The morning of the bar exam can be an extremely stressful moment for a law school graduate. Most will awake in a hotel room, in a strange town, mentally exhausted from months of study, sleep deprived from stress, and with the knowledge that they will soon face the most difficult test of their lives.
Althought this particular morning can be a little chaotic, it is necessary to remember that there is absolutely nothing you can do to increase your score. While this may sound like a pessimistic statement, it is quite the opposite. Once you realize that "what will be will be" you will be in a much better frame of mind to maximize your score on the exam; stress is the worst enemy of examinees.
What you need on the day of the bar exam:
Admission Materials - Required and Prohibited
Whatever type of materials your state's bar examiners require, be sure that you have them together and securely stored for your commute to your exam loaction. Most states will require at least an admission ticket and form of ID; If possible, have duplicates secured in a separate place.
Also know what materials are prohibited from the exam rooms in your state. Typically, you will not be allowed to bring electronic devices or certain types of clothing such as hats, so be sure that you leave your personal items back at the hotel.
It is in your best interest to bring in the maximum number of supplies that your state will allow. If your state allows four pencils, two pens, and a snack; then bring four pencils, two pens, and a snack. If having even one of these things prevents you from wasting time or being distracted (by sharpening your pencils or dealing with hunger pains), then it is was well worth it.
A Positive Mindset
The most important thing you can bring to the bar exam is a positive state of mind. Being stressed out during the exam definitley won't help, but will almost certainly hurt your scores. One way to help improve your attitude is to remember how good your chances are.
Most state bar exams have extremely high passage rates. sometimes up to 80% of examinees pass. Just by showing up and not being one of the famous "freak outs" that leaves the test early, you have excellent odds of passing.
Even in a state with low passage rates, you still have 50/50 odds. These passage/fail rates also include the examinees that are no-shows, that freak-out & leave, and those who don't return the next day for any number of reasons. That being said, if you are able to endure the exam until the end, your chances are still good because you are being graded against people who have no chance of passing.

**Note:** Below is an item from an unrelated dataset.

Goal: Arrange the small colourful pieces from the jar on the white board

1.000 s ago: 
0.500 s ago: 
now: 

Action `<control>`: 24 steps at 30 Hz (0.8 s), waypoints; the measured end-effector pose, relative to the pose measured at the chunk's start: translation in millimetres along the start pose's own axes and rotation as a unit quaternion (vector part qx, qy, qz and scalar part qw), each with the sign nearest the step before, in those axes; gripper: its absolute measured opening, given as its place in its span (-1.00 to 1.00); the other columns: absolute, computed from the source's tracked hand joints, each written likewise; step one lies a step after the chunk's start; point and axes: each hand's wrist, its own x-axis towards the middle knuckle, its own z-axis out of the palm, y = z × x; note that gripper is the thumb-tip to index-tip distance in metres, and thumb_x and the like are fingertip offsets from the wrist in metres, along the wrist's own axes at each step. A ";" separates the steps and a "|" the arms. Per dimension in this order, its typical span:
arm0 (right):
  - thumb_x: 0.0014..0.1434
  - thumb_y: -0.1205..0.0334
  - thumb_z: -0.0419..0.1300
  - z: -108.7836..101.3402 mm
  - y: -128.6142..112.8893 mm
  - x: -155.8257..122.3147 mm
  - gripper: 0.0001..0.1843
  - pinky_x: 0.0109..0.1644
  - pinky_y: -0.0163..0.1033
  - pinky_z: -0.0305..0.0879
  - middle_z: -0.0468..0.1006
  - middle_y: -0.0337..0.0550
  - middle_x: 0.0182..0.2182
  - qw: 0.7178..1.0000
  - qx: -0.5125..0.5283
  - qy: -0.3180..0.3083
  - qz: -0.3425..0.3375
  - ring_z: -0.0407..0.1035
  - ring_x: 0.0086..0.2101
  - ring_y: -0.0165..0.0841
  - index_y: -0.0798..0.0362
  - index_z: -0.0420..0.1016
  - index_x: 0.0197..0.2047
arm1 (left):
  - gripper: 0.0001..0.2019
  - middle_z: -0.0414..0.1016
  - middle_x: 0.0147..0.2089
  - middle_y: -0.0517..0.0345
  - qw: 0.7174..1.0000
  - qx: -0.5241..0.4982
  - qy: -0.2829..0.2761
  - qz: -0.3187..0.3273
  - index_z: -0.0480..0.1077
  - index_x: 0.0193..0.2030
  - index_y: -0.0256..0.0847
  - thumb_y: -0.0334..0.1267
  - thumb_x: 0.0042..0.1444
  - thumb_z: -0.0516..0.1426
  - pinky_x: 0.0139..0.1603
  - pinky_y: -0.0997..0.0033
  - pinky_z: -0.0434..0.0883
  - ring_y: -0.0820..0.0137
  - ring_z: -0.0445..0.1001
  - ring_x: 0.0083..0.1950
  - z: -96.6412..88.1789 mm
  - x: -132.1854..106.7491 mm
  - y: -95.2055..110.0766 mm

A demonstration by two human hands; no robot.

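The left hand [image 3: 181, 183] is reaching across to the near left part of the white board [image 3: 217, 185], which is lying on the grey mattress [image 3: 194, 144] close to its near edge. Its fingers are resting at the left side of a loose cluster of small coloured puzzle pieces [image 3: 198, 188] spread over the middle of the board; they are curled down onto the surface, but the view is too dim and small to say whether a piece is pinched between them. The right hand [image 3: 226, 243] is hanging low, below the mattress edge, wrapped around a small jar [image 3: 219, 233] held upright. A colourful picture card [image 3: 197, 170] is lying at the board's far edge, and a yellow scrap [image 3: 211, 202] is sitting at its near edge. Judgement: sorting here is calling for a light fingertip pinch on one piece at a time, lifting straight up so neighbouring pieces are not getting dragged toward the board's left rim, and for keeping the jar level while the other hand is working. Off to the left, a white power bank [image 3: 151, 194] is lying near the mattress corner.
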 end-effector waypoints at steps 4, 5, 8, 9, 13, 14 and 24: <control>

Every examinee is in the same situation as yourself. They are just as stressed, exhausted, and scared as you are; you are on equal footing.
When it comes time to open your booklets and begin taking the exam, do exactly what you have done the last three years of law school; the same things which helped get you to this point. Ignore all of the distractions and focus solely on the questions presented to you. After reading the first question, simply outline it, note the potential issues, outline your answer, then deposit your answer on paper and move on to the next question. Easy stuff.
There, that is it. As long as you have prepared as well as most of your classmates and refrain from freaking out (or at least walking out), you have an excellent chances of beating the Bar Exam and subsequently being sworn in as a lawyer. I will go ahead and say it prematurely. Congratulations!